Decanter broke the story on Friday that Macau, the world's largest gambling center, has eliminated its 15% import duty on wine (see "Macau scraps wine tax") effective August 26, 2008. Such a move seemed inevitable after Hong Kong's identical decision earlier in the year for several reasons:
- Very little Macau tax revenue is lost as its 15% rate was already relatively low and the market is smaller than Hong Kong's.
- Strategically, Macau's gaming and hospitality business is far more important to its economic future than wine tax revenue and this move further supports that growth.
- Macau's alcohol-related businesses had been negatively impacted (down 30%) by Hong Kong's move (see story).
Implications for Hong Kong
I don't think Hong Kong officials will see Macau's decision as a bid to compete with their own initiatives to be the leading fine wine hub in the region. On the contrary, it makes Hong Kong even more attractive. Here's why:
- The Macau gaming and hospitality industry is close enough to Hong Kong that it can be adequately serviced from Hong Kong (now without any obstacles in the way).

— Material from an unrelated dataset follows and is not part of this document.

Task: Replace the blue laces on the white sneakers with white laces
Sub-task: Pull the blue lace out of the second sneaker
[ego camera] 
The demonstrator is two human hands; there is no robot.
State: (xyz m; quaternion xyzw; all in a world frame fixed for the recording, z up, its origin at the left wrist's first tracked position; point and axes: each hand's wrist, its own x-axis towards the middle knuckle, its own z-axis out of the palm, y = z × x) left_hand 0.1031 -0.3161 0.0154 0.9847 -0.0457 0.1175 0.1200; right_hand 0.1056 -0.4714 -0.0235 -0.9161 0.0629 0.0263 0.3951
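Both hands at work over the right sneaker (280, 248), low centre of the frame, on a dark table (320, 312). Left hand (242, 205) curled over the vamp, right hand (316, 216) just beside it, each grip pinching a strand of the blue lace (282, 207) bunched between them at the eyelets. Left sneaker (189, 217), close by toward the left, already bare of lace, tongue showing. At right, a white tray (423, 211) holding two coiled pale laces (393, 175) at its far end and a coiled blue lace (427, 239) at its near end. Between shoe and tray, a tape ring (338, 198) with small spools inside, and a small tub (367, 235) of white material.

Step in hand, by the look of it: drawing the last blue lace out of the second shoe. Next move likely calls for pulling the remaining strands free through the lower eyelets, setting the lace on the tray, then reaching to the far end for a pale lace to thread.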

- The larger "tax-free" market opportunity increases attention on the region's potential as a fine wine hub which ultimately benefits Hong Kong over Macau as it's more established as an international business center.
Will China follow?
How long will it be before mainland China's wine import duties are reformed? Don't hold your breath but the stark difference (0% vs. about 50%) can only help create pressure to bring duties lower (even if only for higher-priced fine wine while perhaps leaving existing duties in place on other wine to protect the development of the domestic Chinese wine industry).